Segment Start: Information provided

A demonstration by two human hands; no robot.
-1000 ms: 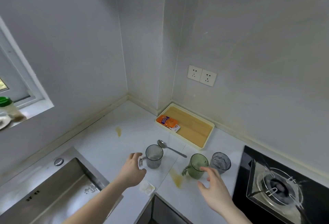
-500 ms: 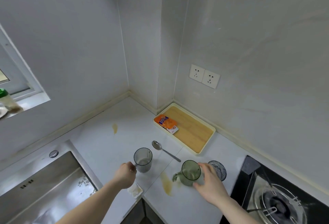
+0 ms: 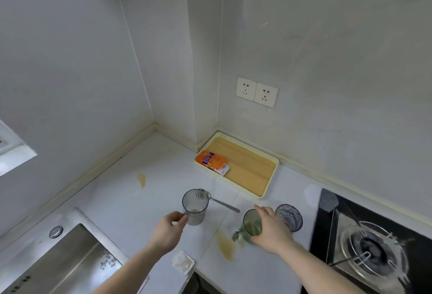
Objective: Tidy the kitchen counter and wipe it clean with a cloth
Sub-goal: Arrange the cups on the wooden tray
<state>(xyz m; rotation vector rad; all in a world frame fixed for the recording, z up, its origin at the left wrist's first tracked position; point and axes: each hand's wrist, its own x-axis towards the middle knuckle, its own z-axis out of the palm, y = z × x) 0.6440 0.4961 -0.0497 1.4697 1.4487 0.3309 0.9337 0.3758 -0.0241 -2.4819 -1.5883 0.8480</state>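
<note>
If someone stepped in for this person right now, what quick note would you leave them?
Left hand: grips the handle of the grey cup.
Right hand: wrapped around the green cup; both cups look still on the counter.
Blue-grey glass stands beside the green cup, untouched. Spoon lies behind the grey cup.
Tray in the corner holds only an orange packet.
Done: little visible, packet in the tray.
Left: clear cups, glass and spoon; wipe the two yellow stains. A small white cloth or pad sits at the counter's front edge.
</note>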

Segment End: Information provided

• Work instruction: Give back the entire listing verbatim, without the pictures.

• Reply:
A demonstration by two human hands; no robot.
-1000 ms: 
-500 ms: 
+0 ms: 
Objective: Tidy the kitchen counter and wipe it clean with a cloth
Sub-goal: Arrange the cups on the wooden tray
<state>(xyz m; rotation vector rad; all in a world frame fixed for the recording, z up, its origin at the left wrist's first tracked position; point and axes: each hand's wrist, its own x-axis towards the middle knuckle, its own z-axis out of the palm, y = z × x) 0.6440 0.4961 -0.0497 1.4697 1.4487 0.3309 0.9337 0.3758 -0.0241 -2.4819 -1.5883 0.8480</state>
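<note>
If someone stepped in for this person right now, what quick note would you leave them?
Left hand: grips the handle of the grey cup.
Right hand: wrapped around the green cup; both cups look still on the counter.
Blue-grey glass stands beside the green cup, untouched. Spoon lies behind the grey cup.
Tray in the corner holds only an orange packet.
Done: little visible, packet in the tray.
Left: clear cups, glass and spoon; wipe the two yellow stains. A small white cloth or pad sits at the counter's front edge.
</note>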

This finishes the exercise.